Feature - LHC open to all
Occasionally, iSGTW runs across stories in other publications related to the fields we cover. Below is an excerpt from Linux Journal, containing one person’s view of the whole process.
One of the items at the heart of the Large Hadron Collider (LHC) experiments is open-source software. The following will provide a glimpse into how scientific computing embraces open-source software and its open-source philosophy.
The LHC at CERN near Geneva, Switzerland, is nearly 100 meters underground and produces the highest-energy subatomic particle beams on Earth. The Compact Muon Solenoid experiment is one of the many collider experiments within the LHC. One of its goals is to give physicists a window into the universe fractions of a second after the big bang.

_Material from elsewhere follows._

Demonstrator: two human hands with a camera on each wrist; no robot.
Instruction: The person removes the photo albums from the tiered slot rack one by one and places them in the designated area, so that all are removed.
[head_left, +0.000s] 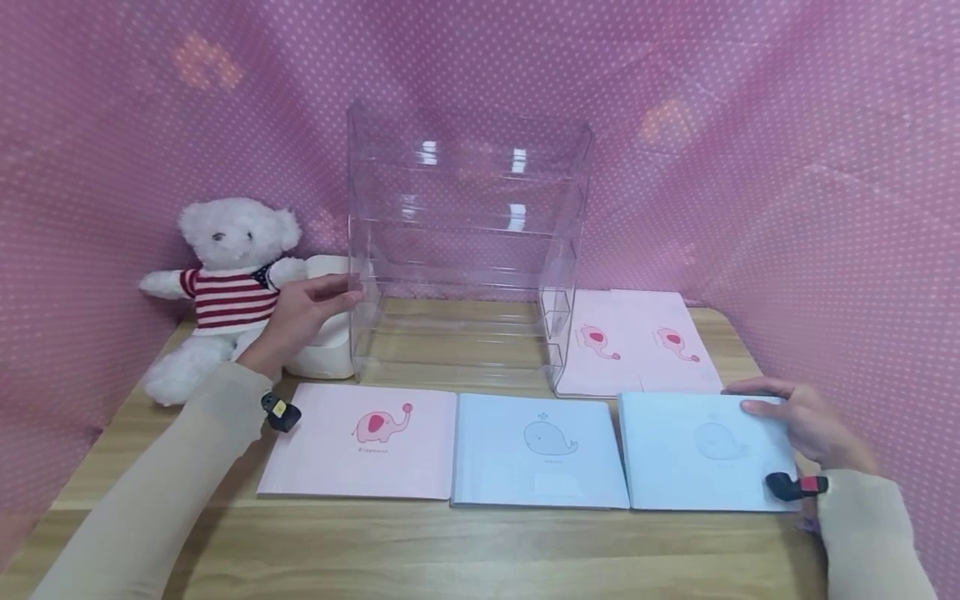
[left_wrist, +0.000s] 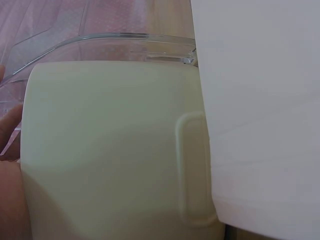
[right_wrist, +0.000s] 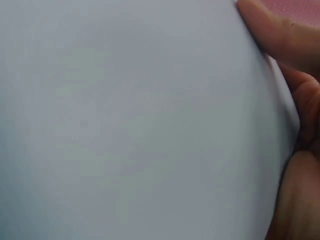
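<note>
My left hand (head_left: 303,317) reaches to the left side of a clear plastic rack (head_left: 360,333) with several tiers, and its extended fingers rest at the side panel. In the left wrist view, part of that hand (left_wrist: 10,135) shows at the left edge beside a cream-white container (left_wrist: 110,140). At the right, my right hand (head_left: 813,425) grips the right edge of a light blue whale booklet (head_left: 675,475), thumb on top and other fingers partly hidden. That booklet (right_wrist: 140,120) fills most of the right wrist view.
A pink elephant booklet (head_left: 322,450) and another blue whale booklet (head_left: 495,467) lie in a row on the wooden table (head_left: 480,550). A pink sheet with two elephants (head_left: 637,333) lies right of the rack. A white teddy bear (head_left: 236,300) sits at left. Pink dotted cloth (head_left: 750,125) surrounds the table.
</note>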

The primary computing resource for CMS is located at CERN and is called Tier-0. Its function is to record data as it comes off the detector, archive and transfer it to Tier-1 facilities around the globe. Each Tier-1 facility is tasked with storing this data, as well as particle event reconstruction and analysis, and the transferring of data to secondary centers: Tier-2s.
How does a physicist in Europe run a scientific job using data stored in Nebraska? With grid computing of course. Sites in Europe use the World LHC Computing Grid (WLHCG) software, while US sites use the Open Science Grid (OSG) to deploy jobs remotely.
OSG’s mission is to help enable sharing of computing resources. A Virtual Organization (VO) can participate in OSG by providing computing resources and simultaneously use computing resources provided by other VOs. An analogy of this relationship is SETI@home: what it does with people’s desktops, OSG does for research using university computing centers.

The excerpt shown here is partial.